Within walking distance of the convention center:

  • Cochon Restaurant: Chef Donald Link creates traditional Cajun Southern dishes he grew up with using locally sourced pork and fresh produce and seafood. Link and his partner have received several James Beard awards. 930 Tchoupitoulas St.
  • Compere Lapin: Chef Nina Compton has created a menu that “mixes the indigenous ingredients and rich culinary heritage of New Orleans with those of her Caribbean roots. Tapping into her classical French culinary training and deep experience with Italian cuisine, the result is a playful menu that takes food you know, and makes it food you love. Named among top U.S. restaurants by several national magazines in 2019. 535 Tchoupitoulas St.
  • Pêche: Inspired by the cooking of South America, Spain, and the Gulf Coast, Pêche Seafood Grill works with local fishermen and farmers to create simply prepared contemporary dishes, rustic creations cooked on an open hearth, as well as fresh oysters and Gulf fish. The restaurant was awarded Best Chef and Best New Restaurant in America in 2014. 800 Magazine St.

Light fare:

  • True Food Kitchen: This national chain caters to “the foodies, the health experts, and the wellness seekers who believe in a good glass of red. The flavor fanatics, the plant-based, and the protein-obsessed. The green juice lovers and the burger aficionados and the Sunday brunchers.” 801 St. Charles Ave.
  • Carmo: Features eclectic and traditional or traditionally inspired dishes with an emphasis on fresh, local ingredients. Caters to vegans, vegetarians, and omnivores with healthy, affordable dishes in a warm, friendly atmosphere. The menu is built upon the rich, multicultural culinary influences of the Gulf South, the Caribbean, Central and South America, West Africa, Southeast Asia, and beyond. 527 Julia St.
  • The Daily Beet: This café and juice bar uses locally sourced ingredients and serves food that “will energize your body, fuel your mind, and enrich your daily life.” Serves breakfast and lunch only. 1000 Girod St.
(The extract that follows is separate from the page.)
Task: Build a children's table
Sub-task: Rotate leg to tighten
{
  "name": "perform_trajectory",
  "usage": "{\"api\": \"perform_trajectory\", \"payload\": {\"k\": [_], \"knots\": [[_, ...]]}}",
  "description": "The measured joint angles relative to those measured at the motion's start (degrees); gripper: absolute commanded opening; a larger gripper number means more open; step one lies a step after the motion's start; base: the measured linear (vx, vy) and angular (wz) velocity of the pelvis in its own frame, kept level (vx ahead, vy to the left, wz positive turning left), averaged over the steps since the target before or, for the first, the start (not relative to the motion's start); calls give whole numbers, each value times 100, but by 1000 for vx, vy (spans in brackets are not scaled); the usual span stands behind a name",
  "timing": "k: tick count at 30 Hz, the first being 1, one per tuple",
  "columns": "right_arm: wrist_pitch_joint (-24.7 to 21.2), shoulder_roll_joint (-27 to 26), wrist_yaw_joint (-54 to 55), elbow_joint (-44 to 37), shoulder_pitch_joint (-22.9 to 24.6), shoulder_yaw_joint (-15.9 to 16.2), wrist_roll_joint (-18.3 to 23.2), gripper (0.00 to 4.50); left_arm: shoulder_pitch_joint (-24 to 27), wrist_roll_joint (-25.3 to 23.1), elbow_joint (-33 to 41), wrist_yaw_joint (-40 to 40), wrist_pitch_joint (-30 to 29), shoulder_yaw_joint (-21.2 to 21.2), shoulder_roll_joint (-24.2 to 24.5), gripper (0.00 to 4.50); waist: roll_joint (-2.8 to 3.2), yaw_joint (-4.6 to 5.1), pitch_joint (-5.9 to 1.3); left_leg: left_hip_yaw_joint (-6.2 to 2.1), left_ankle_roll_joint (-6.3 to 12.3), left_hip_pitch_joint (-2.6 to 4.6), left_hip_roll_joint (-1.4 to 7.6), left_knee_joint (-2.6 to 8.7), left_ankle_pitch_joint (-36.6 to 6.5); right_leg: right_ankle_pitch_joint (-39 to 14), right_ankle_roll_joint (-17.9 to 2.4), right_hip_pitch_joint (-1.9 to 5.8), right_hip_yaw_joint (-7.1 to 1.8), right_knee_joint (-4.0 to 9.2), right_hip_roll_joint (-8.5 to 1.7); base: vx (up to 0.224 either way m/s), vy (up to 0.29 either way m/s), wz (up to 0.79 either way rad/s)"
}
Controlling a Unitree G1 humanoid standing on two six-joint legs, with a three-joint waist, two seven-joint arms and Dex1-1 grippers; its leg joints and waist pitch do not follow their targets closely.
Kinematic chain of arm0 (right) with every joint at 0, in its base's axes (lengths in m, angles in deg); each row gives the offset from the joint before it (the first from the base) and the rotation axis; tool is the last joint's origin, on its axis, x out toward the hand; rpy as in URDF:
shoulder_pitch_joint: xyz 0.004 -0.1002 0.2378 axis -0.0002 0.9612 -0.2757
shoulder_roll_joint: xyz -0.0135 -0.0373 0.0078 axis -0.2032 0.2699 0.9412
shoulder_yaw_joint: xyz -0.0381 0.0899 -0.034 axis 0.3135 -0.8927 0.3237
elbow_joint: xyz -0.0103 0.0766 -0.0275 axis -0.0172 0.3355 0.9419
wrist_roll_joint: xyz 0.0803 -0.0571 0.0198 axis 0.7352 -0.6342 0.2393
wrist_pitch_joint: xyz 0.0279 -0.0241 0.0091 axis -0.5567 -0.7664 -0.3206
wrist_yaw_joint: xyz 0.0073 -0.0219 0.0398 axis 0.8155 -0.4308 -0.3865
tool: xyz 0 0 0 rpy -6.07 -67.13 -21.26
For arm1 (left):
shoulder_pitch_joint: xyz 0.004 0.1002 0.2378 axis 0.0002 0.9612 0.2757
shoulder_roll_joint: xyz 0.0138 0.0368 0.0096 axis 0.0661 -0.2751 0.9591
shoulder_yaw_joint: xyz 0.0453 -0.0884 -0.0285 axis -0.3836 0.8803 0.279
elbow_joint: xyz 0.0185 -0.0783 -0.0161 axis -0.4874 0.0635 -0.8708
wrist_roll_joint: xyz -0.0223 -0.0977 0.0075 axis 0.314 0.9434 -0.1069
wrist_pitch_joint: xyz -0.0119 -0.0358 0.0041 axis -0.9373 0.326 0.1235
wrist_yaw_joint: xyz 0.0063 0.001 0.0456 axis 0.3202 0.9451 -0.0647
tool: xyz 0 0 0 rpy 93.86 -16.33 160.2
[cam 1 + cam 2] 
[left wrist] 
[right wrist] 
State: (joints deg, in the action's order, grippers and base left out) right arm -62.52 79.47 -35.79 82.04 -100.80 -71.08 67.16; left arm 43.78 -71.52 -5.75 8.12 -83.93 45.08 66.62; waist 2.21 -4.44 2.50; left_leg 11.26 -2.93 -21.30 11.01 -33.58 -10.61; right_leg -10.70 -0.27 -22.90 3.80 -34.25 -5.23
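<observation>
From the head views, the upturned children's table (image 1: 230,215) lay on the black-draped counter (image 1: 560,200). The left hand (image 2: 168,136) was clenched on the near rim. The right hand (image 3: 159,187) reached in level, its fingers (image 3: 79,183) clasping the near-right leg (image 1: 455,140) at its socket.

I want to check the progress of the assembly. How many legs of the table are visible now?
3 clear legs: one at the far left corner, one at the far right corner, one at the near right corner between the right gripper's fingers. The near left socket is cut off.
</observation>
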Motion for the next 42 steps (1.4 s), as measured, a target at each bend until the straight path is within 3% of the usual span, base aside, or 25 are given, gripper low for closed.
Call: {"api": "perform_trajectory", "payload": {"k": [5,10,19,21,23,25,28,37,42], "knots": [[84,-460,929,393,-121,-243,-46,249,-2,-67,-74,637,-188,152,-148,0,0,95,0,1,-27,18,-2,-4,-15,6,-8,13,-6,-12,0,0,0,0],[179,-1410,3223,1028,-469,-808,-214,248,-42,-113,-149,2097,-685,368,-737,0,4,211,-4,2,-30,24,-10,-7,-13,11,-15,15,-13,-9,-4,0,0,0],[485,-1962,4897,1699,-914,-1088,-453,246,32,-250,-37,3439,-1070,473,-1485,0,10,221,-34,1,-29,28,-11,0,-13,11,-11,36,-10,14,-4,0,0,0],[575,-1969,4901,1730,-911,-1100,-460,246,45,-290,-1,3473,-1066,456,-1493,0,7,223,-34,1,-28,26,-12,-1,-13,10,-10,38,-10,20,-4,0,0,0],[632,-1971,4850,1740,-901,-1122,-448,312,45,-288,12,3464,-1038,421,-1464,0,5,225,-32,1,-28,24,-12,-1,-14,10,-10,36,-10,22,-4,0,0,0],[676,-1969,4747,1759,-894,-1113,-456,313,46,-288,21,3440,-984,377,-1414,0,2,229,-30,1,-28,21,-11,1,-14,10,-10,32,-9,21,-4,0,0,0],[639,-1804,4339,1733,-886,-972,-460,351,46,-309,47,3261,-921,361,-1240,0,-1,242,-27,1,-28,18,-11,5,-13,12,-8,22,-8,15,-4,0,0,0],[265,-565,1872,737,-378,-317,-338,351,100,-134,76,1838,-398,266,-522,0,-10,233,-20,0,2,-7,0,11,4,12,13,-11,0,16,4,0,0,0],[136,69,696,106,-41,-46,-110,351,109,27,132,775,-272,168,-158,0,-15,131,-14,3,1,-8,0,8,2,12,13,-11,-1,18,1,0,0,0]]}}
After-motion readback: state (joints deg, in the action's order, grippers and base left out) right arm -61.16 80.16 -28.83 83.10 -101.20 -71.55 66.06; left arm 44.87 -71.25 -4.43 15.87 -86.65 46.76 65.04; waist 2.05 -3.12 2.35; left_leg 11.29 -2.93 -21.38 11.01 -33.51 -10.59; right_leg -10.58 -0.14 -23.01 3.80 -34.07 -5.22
Famous/historical establishments:

  • Emeril’s: Nestled in a renovated warehouse just steps from Ernest N. Morial Convention center, Chef Emeril Lagasse’s flagship restaurant strives to break culinary boundaries with its unique blend of “new New Orleans” cuisine. Serves dinner only. 800 Tchoupitoulas St.
  • Willie Mae’s Scotch House: A restaurant known for its simple menu and famous fried chicken. James Beard recognized it in 2005 with its “American Classics” Award. A few years later, the Food Network and the Travel Channel named it “America’s Best Fried Chicken.” 2401 St. Ann St.
  • Dooky Chase’s Restaurant: Founded 80 years ago by the late Leah and Dooky Chase, this restaurant is known not only for its Creole cuisine and unmatched hospitality, but also for its cultural significance, including the prominent role it played in the fight for equality during the Civil Rights movement. Martin Luther King Jr. partook in strategy sessions over meals in the upstairs meeting room at Dooky’s. It’s a stopping place for politicians, musicians, visual artists, and literary giants. 2301 Orleans Ave.
  • Commander’s Palace: This city landmark in the tree-lined Garden District dates to 1893 and is known for its award-winning food. It’s the go-to destination for Haute Creole cuisine and whimsical Louisiana charm. Winner of seven James Beard Foundation Awards, it has seen a steady parade of world-famous chefs take its helm, including Emeril Lagasse, Paul Prudhomme, Jamie Shannon, Tory McPhail, and now Meg Bickford. 1403 Washington Ave.